Nathan felt he had outgrown Wolkowysk, a perennial shtetl town which had doomed itself to live in the past. Moreover there was another mouth to feed, a new baby sister, Bessie.

Nathan returned to Bialystok and remained for two more years. His situation at Mrs. Ginsburg’s boardinghouse improved when Nathan was able to find work during the vacation months as a clerk in a food warehouse, which purveyed to the nearby army camp. Nathan endured ruthless harassment and was sometimes roughed up by the soldiers, but the food and the money to be earned were too powerful an incentive to quit.

He graduated from the living-room couch into a room with three other students, and his “eat days” now offered more substantial meals.

IN WOLKOWYSK, a sudden disaster all but turned the family into wards of charity. Yehuda suffered a minor stroke and would not be able to work for an indefinite period.

To make matters more distressing, Uncle Sam in America had fallen on hard times. America went off the silver standard and this brought the mining industry in Colorado to the brink of collapse. Sam carried large amounts of credit on his books, mostly staking miners, and those debts were now uncollectable.

Yehuda and Sophie came to the wrenching decision to send as many children off to live with relatives as they could place. Mordechai, naturally, was to be afforded the best piece of the chicken. Yehuda got him to Vilna first, where he was safely tucked away in the yeshiva and fully supported.

On the day of his fifteenth birthday, Nathan received an urgent letter to return home.

NATHAN


Wolkowysk and Kiev, 1911

I, THE OLDEST SON, Nathan Zadok, came to my father’s bedside. His beard hung outside the sheet halfway to his stomach and his eyes drooped with world-weariness. He shrugged as he recounted to me the gravity of the family problems. Groaning with despair, Father told me I had to leave the gymnasium.

Homes had been found for two of my brothers and two of my sisters. As for my own fate, I had to help support the family. Had my father and mother found a situation for me? My mother’s sister, Tante Sonia, was married to a well-off coal merchant in Mariupol and had offered to take me in and give me a job. Mariupol? Mariupol! So why didn’t they send me to Mongolia?

I hid in the woodshed and wept all night. I considered running away, but really there was no choice but to obey.

My father at least showed a twinge of guilt. While preparing me for this trip to the end of the earth, he showed me more kindness than he ever had before. You can be sure the magic name of Mordechai was missing. I said goodbyes to Reuben, Matthias, Rifka, and Sarah as they went in all directions to live with mishpocha.
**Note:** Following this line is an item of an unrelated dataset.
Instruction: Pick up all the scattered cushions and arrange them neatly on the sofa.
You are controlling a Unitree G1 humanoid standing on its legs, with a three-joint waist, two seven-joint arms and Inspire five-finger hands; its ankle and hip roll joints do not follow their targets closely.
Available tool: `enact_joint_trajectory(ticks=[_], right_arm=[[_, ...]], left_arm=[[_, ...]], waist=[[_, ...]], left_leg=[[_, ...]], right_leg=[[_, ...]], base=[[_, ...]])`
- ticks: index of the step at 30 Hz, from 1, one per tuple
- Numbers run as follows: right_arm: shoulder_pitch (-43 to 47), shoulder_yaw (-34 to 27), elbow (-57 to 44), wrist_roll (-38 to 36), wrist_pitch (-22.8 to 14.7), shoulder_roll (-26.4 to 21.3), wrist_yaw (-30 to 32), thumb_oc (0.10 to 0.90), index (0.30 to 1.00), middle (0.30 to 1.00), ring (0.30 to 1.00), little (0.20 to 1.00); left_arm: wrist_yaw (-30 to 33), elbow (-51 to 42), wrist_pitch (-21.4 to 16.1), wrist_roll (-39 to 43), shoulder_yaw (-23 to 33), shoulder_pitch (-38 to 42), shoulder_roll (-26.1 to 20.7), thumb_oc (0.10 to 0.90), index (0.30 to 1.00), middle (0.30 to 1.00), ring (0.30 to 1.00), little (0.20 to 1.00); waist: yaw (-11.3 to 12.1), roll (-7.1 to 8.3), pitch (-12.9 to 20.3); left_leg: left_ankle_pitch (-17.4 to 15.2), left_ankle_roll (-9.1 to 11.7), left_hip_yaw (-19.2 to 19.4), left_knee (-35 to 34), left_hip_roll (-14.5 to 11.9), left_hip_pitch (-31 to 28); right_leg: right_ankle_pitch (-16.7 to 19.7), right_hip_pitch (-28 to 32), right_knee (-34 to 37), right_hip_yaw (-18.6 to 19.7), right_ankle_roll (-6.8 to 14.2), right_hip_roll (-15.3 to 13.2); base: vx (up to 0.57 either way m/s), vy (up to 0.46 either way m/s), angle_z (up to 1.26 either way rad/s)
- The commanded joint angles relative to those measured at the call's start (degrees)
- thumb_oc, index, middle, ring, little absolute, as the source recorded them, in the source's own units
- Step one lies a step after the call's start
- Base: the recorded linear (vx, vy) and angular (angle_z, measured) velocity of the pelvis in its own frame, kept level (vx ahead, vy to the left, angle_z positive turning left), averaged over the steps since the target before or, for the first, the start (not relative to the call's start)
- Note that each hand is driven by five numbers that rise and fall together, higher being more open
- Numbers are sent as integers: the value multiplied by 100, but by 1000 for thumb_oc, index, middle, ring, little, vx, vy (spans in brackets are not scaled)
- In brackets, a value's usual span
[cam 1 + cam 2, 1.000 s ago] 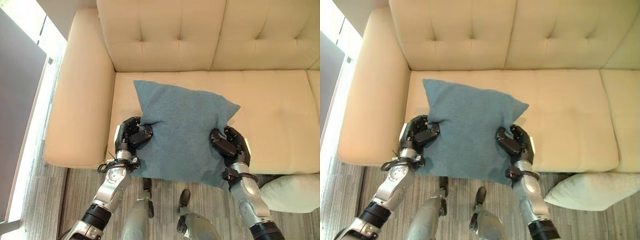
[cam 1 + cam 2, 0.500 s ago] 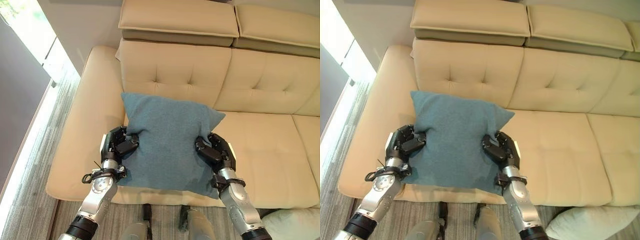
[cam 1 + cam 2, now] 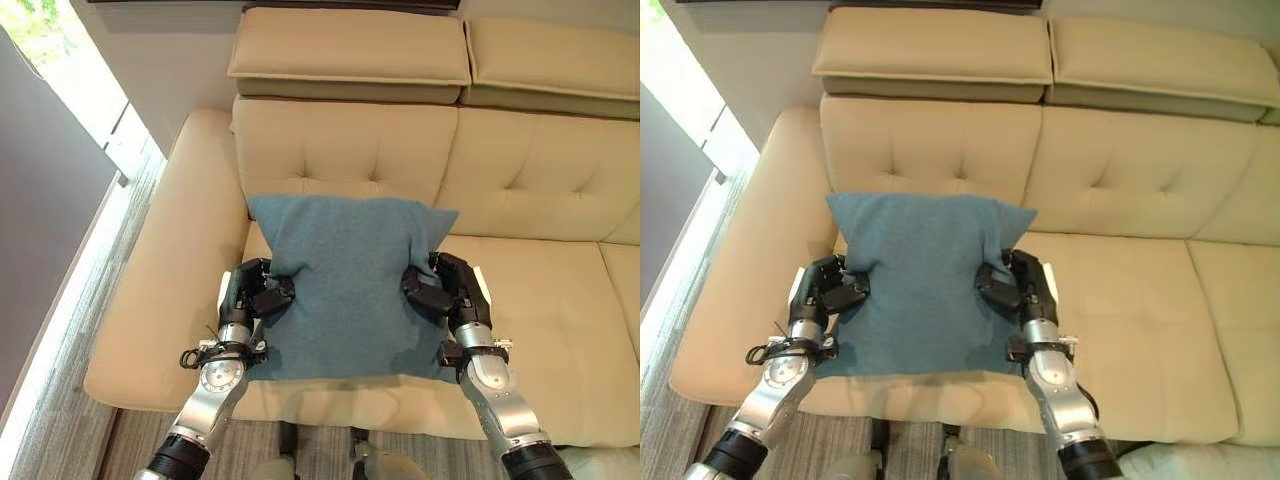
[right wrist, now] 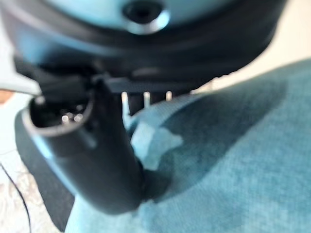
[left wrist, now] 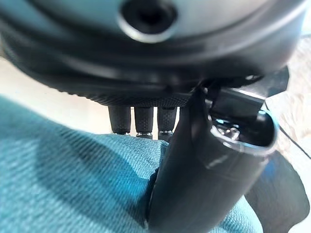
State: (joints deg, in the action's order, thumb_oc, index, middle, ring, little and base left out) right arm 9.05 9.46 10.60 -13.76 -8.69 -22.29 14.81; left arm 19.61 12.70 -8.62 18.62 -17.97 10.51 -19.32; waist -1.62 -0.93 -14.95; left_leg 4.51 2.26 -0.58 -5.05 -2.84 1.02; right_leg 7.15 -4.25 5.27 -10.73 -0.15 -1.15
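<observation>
1. The blue cushion (image 3: 350, 285) is pinched on both side edges. The left hand (image 3: 256, 297) sits at 9 o'clock of it, the right hand (image 3: 446, 292) at 3 o'clock, and each has thumb and fingers clamped on the fabric.
2. Gripping opposite edges looks like the point here: it keeps the cushion flat and square instead of drooping.
3. It hangs over the leftmost seat of the beige sofa (image 3: 540, 180), its top edge at 12 o'clock against the tufted backrest (image 3: 340, 150). Can't tell if the bottom touches the seat.
4. My guess is it's lined up to lean on that backrest next to the armrest (image 3: 160, 270) at 9 o'clock.
</observation>
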Motion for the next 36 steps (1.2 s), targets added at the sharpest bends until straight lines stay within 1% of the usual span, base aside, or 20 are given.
enact_joint_trajectory(ticks=[1, 2, 3, 4, 6, 7, 10, 11, 12, 13, 19, 20, 21, 22, 25, 26, 27, 29, 34, 36], right_arm=[[1152, 696, -626, 513, -897, 391, -34, 400, 300, 300, 300, 300], [1803, 793, -413, 699, -949, 406, 286, 400, 300, 300, 300, 300], [2129, 814, -318, 788, -972, 398, 460, 400, 300, 300, 300, 300], [2803, 860, -175, 1038, -1012, 313, 846, 400, 300, 300, 300, 300], [2822, 858, -165, 1039, -1015, 313, 849, 400, 300, 300, 300, 300], [3432, 883, -62, 1388, -1021, 196, 1237, 400, 300, 300, 300, 300], [4410, 1005, 270, 1755, -950, 12, 1693, 400, 300, 300, 300, 300], [5023, 1073, 531, 1908, -882, -99, 1964, 400, 300, 300, 300, 300], [5049, 1074, 545, 1908, -886, -100, 1969, 400, 300, 300, 300, 300], [5294, 1111, 622, 1995, -834, -152, 2070, 400, 300, 300, 300, 300], [6693, 1367, 1336, 2412, -575, -336, 2742, 400, 300, 300, 300, 300], [6700, 1367, 1340, 2411, -577, -336, 2743, 400, 300, 300, 300, 300], [7056, 1454, 1622, 2423, -480, -355, 2862, 660, 691, 691, 691, 691], [7243, 1523, 1761, 2403, -435, -372, 2882, 800, 900, 900, 900, 900], [7543, 1592, 2027, 2121, -385, -372, 2790, 800, 900, 900, 900, 900], [7545, 1592, 2029, 2121, -385, -372, 2789, 800, 900, 900, 900, 900], [7615, 1687, 2103, 2000, -338, -502, 2615, 800, 900, 900, 900, 900], [7680, 1768, 2168, 1937, -286, -615, 2459, 800, 900, 900, 900, 900], [7484, 1868, 2222, 1622, -281, -710, 2137, 800, 900, 900, 900, 900], [7148, 1813, 2097, 1488, -305, -610, 1989, 800, 900, 900, 900, 900]], left_arm=[[37, -355, -778, -682, -561, 1484, 255, 400, 300, 300, 300, 300], [364, -69, -803, -926, -610, 2099, 181, 400, 300, 300, 300, 300], [547, 48, -817, -1077, -622, 2440, 123, 400, 300, 300, 300, 300], [986, 263, -838, -1386, -625, 3078, -4, 400, 300, 300, 300, 300], [989, 272, -841, -1387, -625, 3096, -5, 400, 300, 300, 300, 300], [1343, 472, -881, -1566, -613, 3654, -136, 400, 300, 300, 300, 300], [1713, 861, -922, -1689, -684, 4527, -311, 400, 300, 300, 300, 300], [1841, 1163, -896, -1733, -746, 5057, -448, 400, 300, 300, 300, 300], [1842, 1177, -901, -1731, -747, 5082, -452, 400, 300, 300, 300, 300], [1898, 1314, -894, -1714, -769, 5312, -498, 400, 300, 300, 300, 300], [2053, 2358, -843, -1554, -1149, 7028, -631, 400, 300, 300, 300, 300], [2053, 2363, -845, -1552, -1150, 7036, -632, 400, 300, 300, 300, 300], [1924, 2852, -755, -1427, -1359, 7604, -602, 800, 900, 900, 900, 900], [1819, 3095, -703, -1348, -1467, 7838, -579, 800, 900, 900, 900, 900], [1532, 3580, -500, -1391, -1772, 8373, -663, 800, 900, 900, 900, 900], [1531, 3582, -500, -1390, -1773, 8376, -663, 800, 900, 900, 900, 900], [1361, 3727, -406, -1374, -1854, 8501, -759, 800, 900, 900, 900, 900], [1300, 3808, -405, -1251, -1796, 8529, -779, 800, 900, 900, 900, 900], [1092, 3935, -413, -833, -1579, 8095, -788, 800, 900, 900, 900, 900], [1076, 3851, -454, -721, -1392, 7656, -829, 800, 900, 900, 900, 900]], waist=[[20, 187, 473], [16, 127, 373], [27, 108, 326], [52, 83, 265], [48, 88, 282], [69, 77, 256], [57, 65, 301], [68, 69, 278], [65, 72, 275], [64, 75, 255], [28, 45, 156], [26, 45, 160], [-1, 8, 112], [-19, -6, 93], [-41, -29, 23], [-41, -28, 23], [-32, -20, -4], [-30, -26, -26], [-20, -26, -143], [-23, -19, -199]], left_leg=[[-833, -120, 124, 157, 243, -103], [-760, -119, 130, 105, 252, 110], [-710, -119, 115, 104, 257, 268], [-640, -119, 75, 88, 266, 573], [-613, -122, 73, 86, 273, 617], [-524, -118, 43, 66, 287, 880], [-401, -91, 16, 40, 295, 1263], [-369, -64, 9, 30, 290, 1411], [-336, -66, 8, 23, 296, 1439], [-304, -54, 3, 15, 295, 1517], [-183, 33, -52, 5, 318, 1980], [-177, 33, -54, 5, 319, 1992], [-132, 69, -73, 5, 329, 2127], [-105, 87, -85, 5, 330, 2192], [-93, 131, -116, 5, 325, 2334], [-92, 131, -115, 5, 325, 2335], [-82, 153, -129, 5, 324, 2407], [-63, 170, -143, 5, 326, 2474], [-24, 200, -142, 5, 317, 2518], [13, 208, -147, 5, 317, 2530]], right_leg=[[-1022, 336, -272, -25, 514, -281], [-971, 85, -286, 7, 537, -284], [-943, -82, -308, 37, 541, -288], [-892, -420, -360, 102, 543, -286], [-872, -463, -360, 101, 543, -293], [-822, -721, -388, 148, 543, -284], [-774, -1109, -462, 206, 537, -321], [-759, -1251, -492, 249, 547, -338], [-733, -1280, -489, 248, 547, -343], [-720, -1357, -498, 275, 550, -346], [-608, -1749, -491, 330, 601, -351], [-603, -1760, -490, 328, 601, -352], [-584, -1873, -483, 346, 608, -331], [-570, -1934, -486, 344, 611, -319], [-557, -2070, -483, 342, 633, -293], [-557, -2072, -484, 342, 633, -293], [-540, -2150, -465, 329, 644, -272], [-529, -2205, -450, 319, 645, -261], [-528, -2248, -451, 295, 629, -241], [-510, -2268, -465, 282, 611, -234]], base=[[-107, 43, -3], [-131, 43, -4], [-221, 57, -5], [-147, 27, -1], [-87, 16, 2], [-63, 11, 2], [-27, 6, 1], [0, 0, 0], [-7, -8, 5], [-12, -7, 4], [-2, -16, 4], [-11, -15, 6], [-15, -13, 6], [-8, -22, 6], [-3, -16, 4], [-12, -37, -3], [-4, -45, -6], [-2, -29, -2], [-11, -15, 21], [-7, -17, -22]])
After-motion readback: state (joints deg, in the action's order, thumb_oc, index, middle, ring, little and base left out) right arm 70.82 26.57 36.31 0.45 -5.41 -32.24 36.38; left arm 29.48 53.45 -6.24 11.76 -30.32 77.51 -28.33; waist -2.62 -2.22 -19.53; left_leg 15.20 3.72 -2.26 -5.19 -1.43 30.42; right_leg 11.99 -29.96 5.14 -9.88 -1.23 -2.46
Soon my own ticket arrived. If proverbs could be sold in the open marketplace, the Jews would have all the wealth in Russia. My father sent me off with the great wisdom:

“If fortune calls, offer him a seat.”

To which my mother added, “If rich people could pay poor people to die for them, the poor would make a fine living.”

Mariupol, a port city on the Sea of Azov, was over three thousand miles away. By train it meant five days and nights, during which seven changes had to be made. My belongings easily fit in one straw suitcase, which was sent ahead by baggage mail. I carried a package of dried food, because there wasn’t always something to eat at the stations. In many cities along the route, Jews were not allowed to leave the train station area and enter town. I had five rubles to see me to Mariupol and the first memory of Momma crying over me.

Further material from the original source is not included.